Nope, they don't have to. –  Johnny Westerling Nov 2 '13 at 20:11
    
I think you should formalize your assumption here, making it more clear. If they don't converge to the same number. What are you trying to prove? Prove the series $b_n$ also converge? –  sundaycat Nov 2 '13 at 20:14
    
I believe I formulated everything quite clearly... we have three series, we know that $\sum{}a_{n}$ and $\sum{}c_{n}$ converge, and we have the inequality $a_{n}<b_{n}<c_{n}$ for all $n\in\mathbb{N}$. We are trying to prove that under such conditions, $\sum{}b_{n}$ converges. Could please say explicitly what is unclear? –  Johnny Westerling Nov 2 '13 at 20:21
    
I am just a little bit confused here. Since the inequality $b_n \lt c_n$, it implies that $\sum_{i=1}^{n}b_i \lt \sum_{i=1}^{n}c_i$. Also because $\sum_{i=1}^{\infty}c_i$ is convergent, then $\sum_{i=1}^{\infty}b_i$ is also convergent by the comparison test. We did not need the condition $a_n \lt b_n$ here. –  sundaycat Nov 2 '13 at 20:27

1 Answer 1

up vote 6 down vote accepted

Let $\varepsilon > 0$ be given.

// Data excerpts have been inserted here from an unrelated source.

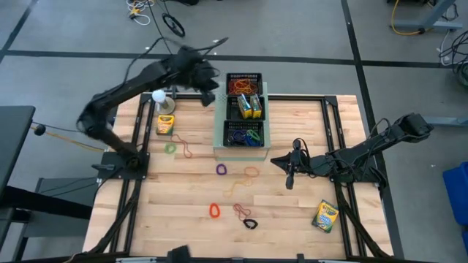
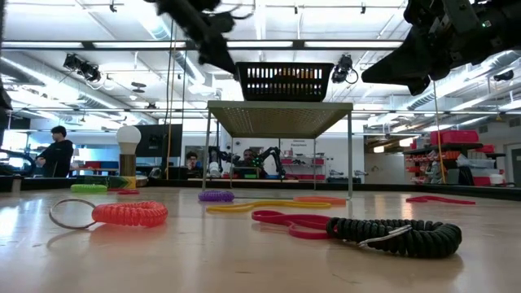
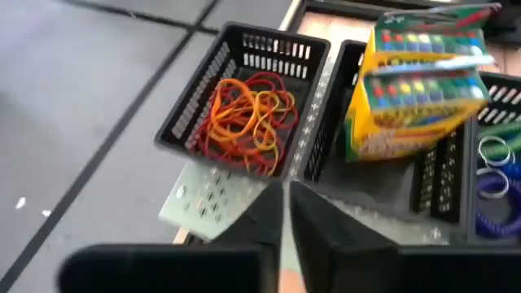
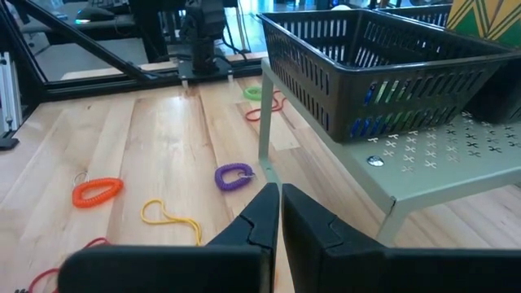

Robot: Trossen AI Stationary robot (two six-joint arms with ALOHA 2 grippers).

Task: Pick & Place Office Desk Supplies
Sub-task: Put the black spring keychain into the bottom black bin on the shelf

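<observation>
Roughly midway: three small black mesh trays [image 1: 243, 109] on the pale-green perforated stand [image 1: 219, 139] hold bands and crayons, coil loops [image 1: 215, 211] and crayon boxes [image 1: 325, 216] remain on the table near it, left gripper [image 1: 208, 100] beside the stand with fingers together, empty.

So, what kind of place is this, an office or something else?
Probably a robotics lab or workshop, not an office. The pale wooden table stands on a grey floor with cables; beyond it the low view shows exposed ceiling pipes with strip lights and a person at a workbench.
</observation>
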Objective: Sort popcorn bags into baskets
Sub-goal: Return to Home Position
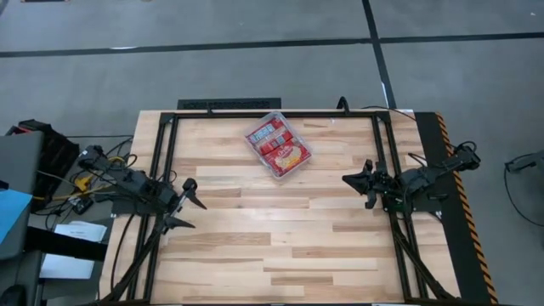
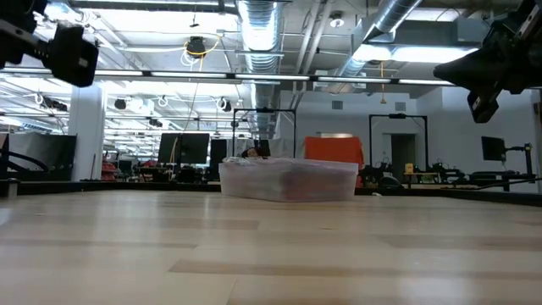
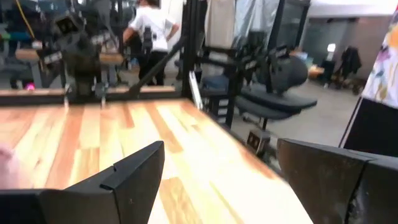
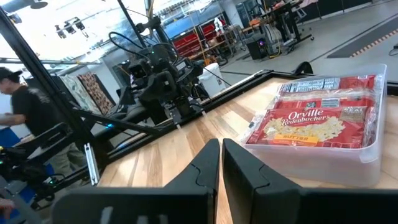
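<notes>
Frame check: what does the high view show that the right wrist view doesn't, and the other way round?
Only the high view: the whole table, with the left hand open near its left side and the right hand near its right side, both away from the tub. Only the right wrist view: the Orville Redenbacher's print on the front bag, the right hand's fingers shut on nothing, and a person beyond the table. Both: the clear tub holding red popcorn bags on the table.

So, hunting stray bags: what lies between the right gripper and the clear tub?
Only bare wooden tabletop between right gripper and clear tub, per the high view; the popcorn bags lie inside it. Left gripper waits far left.
</notes>
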Available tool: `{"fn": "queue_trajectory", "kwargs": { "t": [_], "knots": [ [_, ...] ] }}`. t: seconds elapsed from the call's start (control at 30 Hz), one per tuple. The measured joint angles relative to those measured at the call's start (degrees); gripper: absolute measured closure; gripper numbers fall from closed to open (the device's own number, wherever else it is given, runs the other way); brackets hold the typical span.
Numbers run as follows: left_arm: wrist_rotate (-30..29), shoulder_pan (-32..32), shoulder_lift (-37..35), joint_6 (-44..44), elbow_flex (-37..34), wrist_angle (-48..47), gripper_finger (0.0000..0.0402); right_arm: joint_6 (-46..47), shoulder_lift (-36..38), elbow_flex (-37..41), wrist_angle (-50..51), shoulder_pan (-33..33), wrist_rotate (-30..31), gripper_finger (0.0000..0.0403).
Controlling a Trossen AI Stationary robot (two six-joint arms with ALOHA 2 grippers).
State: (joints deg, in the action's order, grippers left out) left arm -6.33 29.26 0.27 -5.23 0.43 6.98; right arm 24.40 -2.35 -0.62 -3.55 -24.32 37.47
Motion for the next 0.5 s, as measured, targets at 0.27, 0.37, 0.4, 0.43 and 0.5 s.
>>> {"fn": "queue_trajectory", "kwargs": {
  "t": [0.27,0.37,0.4,0.43,0.5],
  "knots": [
    [0.6,0.0,0.6,0.0,0.6,-6.2,0.0102,0.0,0.0,0.0,0.0,0.0,0.0,0.0360],
    [0.6,0.0,0.6,0.0,0.6,-6.4,0.0102,0.0,0.0,0.0,0.0,0.0,0.0,0.0359],
    [0.6,0.0,0.6,0.0,0.6,-6.4,0.0102,0.0,0.0,0.0,0.0,0.0,0.0,0.0358],
    [0.6,0.0,0.6,0.0,0.7,-6.4,0.0102,0.0,0.0,0.0,0.0,0.0,0.0,0.0358],
    [0.6,0.0,0.6,0.0,0.7,-6.4,0.0102,0.0,0.0,0.0,0.0,0.0,0.0,0.0358]
  ]
}}
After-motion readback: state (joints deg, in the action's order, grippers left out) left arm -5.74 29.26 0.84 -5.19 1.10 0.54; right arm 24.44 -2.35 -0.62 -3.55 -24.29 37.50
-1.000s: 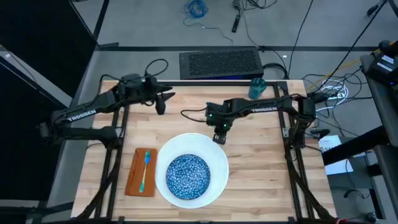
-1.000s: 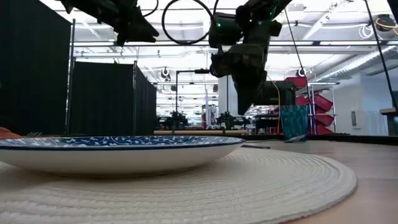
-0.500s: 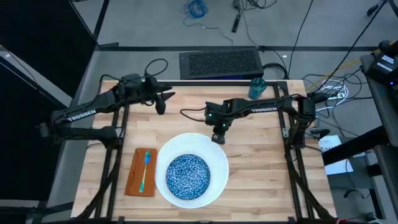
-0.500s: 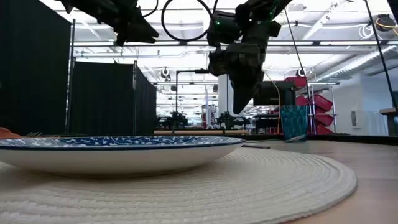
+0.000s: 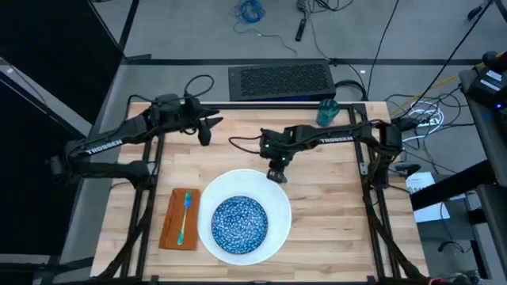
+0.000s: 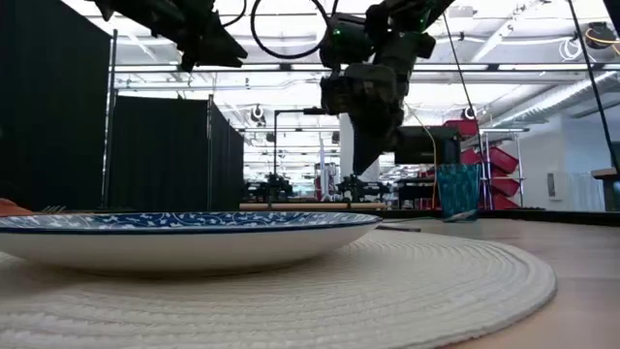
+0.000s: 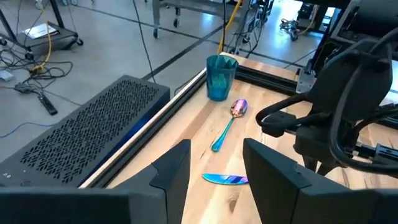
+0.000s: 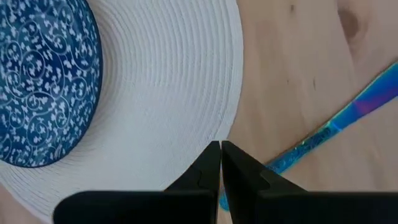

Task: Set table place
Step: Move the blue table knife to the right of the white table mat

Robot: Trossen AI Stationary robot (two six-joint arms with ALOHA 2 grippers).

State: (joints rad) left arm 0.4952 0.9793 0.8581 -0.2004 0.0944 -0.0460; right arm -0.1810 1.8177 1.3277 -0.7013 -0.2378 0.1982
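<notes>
Cutlery placement was in hand; the right claw (image 5: 275, 176), fingers pressed together and empty, hovered by the white mat's (image 5: 279, 207) far edge, beside a blue knife (image 8: 339, 132). Next it must spread and descend. Left claw (image 7: 214, 163) spread, waiting; teal cup (image 5: 328, 112) at the wooden counter's (image 5: 333, 198) rear; workshop behind.
</notes>
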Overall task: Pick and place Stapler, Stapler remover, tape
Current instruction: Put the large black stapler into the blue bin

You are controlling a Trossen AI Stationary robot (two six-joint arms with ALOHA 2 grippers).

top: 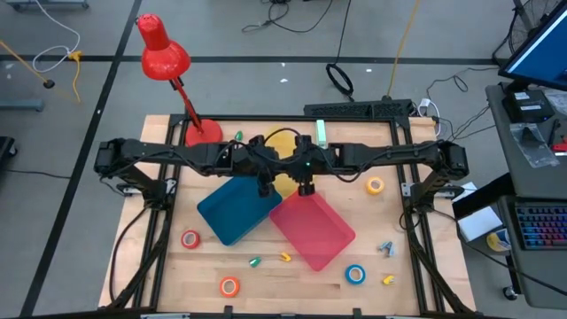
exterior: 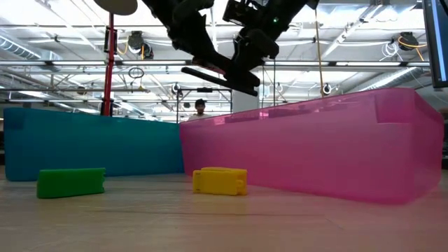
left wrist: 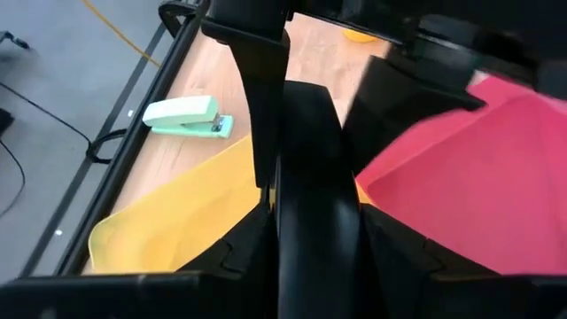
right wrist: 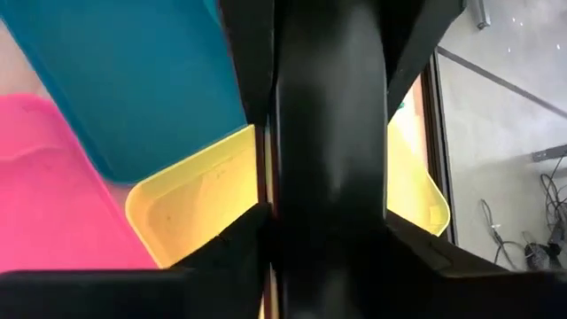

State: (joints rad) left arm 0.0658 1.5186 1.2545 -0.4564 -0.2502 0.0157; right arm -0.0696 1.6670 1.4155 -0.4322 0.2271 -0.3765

By the convergence of the series $\sum a_n$ resp. $\sum c_n$, there is an $N(\varepsilon)$ such that for all $N(\varepsilon) \leqslant k < m$ we have

$$\left\lvert\sum_{n=k+1}^m a_n \right\rvert < \varepsilon\land \left\lvert\sum_{n=k+1}^m c_n \right\rvert < \varepsilon.\tag{1}$$

By the inequalities $a_n \leqslant b_n \leqslant c_n$, we have

$$\sum_{n=k+1}^m a_n \leqslant \sum_{n=k+1}^m b_n \leqslant \sum_{n=k+1}^m c_n.$$

Now $(1)$ implies

$$-\varepsilon < \sum_{n=k+1}^m b_n < \varepsilon$$

for $N(\varepsilon) \leqslant k < m$.

Since $\varepsilon$ was arbitrary, the sequence of partial sums is a Cauchy sequence, and $\sum b_n$ converges.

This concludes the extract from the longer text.